The putative risks identified in the study rise quickly and remain elevated during treatment. Do they subside after stopping treatment? “We don’t know yet,” said Keating. “It may depend on how long it takes a man to regain gonadal function.”

Regarding treatment implications, “men who have metastatic disease or locally advanced, aggressive tumors should still get androgen blockers, although doctors should be alert for signs of diabetes and heart disease,” said Keating. As for those with nonaggressive locoregional disease, she urges “caution until the risks [of GnRH agonists] are better understood.”


Cross-species Approach Finds Functional Transcription Factor Targets

Finding targets of your favorite transcription factor has just gotten easier, thanks to an interspecies bioinformatic approach designed by Erik Nelson, research fellow in the laboratory of David Frank, HMS assistant professor of medicine at the Dana–Farber Cancer Institute. The scientists used the novel method to identify new targets of the oncogenic transcription factor STAT5; however, they believe the technique will be broadly applicable to any transcription factor with a known consensus binding sequence.

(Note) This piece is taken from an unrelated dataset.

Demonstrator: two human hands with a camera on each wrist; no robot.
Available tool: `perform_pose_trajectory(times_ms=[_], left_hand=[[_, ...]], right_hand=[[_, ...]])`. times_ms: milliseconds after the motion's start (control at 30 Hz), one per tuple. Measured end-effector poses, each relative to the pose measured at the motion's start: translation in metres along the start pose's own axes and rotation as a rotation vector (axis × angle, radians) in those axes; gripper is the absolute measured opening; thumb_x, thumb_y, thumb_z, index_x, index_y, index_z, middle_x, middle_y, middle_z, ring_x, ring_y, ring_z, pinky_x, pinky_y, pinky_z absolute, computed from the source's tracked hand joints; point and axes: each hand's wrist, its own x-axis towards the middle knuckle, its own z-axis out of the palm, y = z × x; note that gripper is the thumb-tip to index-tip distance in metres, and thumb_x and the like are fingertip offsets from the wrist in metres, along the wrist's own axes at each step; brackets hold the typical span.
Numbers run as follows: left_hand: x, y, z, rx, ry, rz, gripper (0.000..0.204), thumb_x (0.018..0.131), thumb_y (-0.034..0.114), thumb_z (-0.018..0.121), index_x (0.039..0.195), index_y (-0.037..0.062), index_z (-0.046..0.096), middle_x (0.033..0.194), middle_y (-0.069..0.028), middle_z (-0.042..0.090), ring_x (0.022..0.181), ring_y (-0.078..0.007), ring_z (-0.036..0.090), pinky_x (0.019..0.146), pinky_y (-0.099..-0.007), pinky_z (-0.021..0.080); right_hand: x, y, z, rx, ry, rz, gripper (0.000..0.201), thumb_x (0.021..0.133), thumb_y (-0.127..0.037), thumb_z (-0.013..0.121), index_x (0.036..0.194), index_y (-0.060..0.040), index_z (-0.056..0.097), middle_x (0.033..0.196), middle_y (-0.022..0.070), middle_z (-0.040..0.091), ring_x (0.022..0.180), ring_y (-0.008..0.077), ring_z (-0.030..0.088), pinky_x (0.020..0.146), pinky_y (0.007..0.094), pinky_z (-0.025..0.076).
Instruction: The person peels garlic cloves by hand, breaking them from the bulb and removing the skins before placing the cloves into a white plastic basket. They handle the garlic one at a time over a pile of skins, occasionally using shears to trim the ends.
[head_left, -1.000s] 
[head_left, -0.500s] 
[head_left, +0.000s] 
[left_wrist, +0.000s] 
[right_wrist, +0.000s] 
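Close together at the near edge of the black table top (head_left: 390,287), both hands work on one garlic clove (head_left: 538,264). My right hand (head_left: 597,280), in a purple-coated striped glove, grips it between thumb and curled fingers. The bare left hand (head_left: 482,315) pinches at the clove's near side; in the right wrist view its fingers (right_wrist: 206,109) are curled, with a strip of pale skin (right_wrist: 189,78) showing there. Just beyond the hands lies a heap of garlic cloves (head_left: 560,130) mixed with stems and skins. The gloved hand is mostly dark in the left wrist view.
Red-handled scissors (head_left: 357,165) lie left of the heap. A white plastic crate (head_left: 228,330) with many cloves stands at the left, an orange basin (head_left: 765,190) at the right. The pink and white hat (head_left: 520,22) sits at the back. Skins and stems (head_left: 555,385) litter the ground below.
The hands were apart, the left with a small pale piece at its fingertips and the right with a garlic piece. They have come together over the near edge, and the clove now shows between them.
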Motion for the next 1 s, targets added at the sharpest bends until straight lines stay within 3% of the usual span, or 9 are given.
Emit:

A main goal of the Frank laboratory is to design small-molecule therapeutics that are active against cancer cells. To accomplish this, they have sought to identify the genetic targets of oncogenic transcription factors like STAT5, which play a major role in mediating the neoplastic transformation of mutated cells. Although using bioinformatics to search for transcription factor targets is not new, the difference in Nelson’s method is its reliance on interspecies homology. “Over the years, we’ve put a lot of thought and effort into identifying the targets of transcription factors,” said Frank. “As more and more genomes have been sequenced, we’ve tried to leverage the data to better address that goal.”

Work from the Frank laboratory and others has shown that control regions of DNA are often conserved across species. Nelson therefore reasoned that he would be able to locate new, functional targets of STAT5 by searching for its binding site only in non–protein-coding areas of the human genome that have extensive interspecies homology. He focused on human chromosomes 21 and 22, which are small and well-characterized, and located the STAT5 binding site in noncoding regions of 200 bases or fewer with greater than 70 percent homology between human and mouse or rat. Lead author Nelson further narrowed his results to only those in which the STAT5 binding sites had 100 percent homology among the human, chimp, mouse, and rat genomes.

Of the four regions identified using this method, one was located in a known STAT5 target, providing a proof of principle. A second site was found within a natural killer cell gene called NCAM2. Further in vivo experiments confirmed that NCAM2 is a functional target of STAT5. The research appears in the Sept. 8 Journal of Biological Chemistry.

“Traditionally people have studied one gene at a time,” said Frank, “but we now know that key transcription factors regulate multiple genes at once to produce biological effects. This type of approach can be very powerful for identifying groups of targets, and the beauty of it is that all you need is a known consensus binding sequence and a computer.”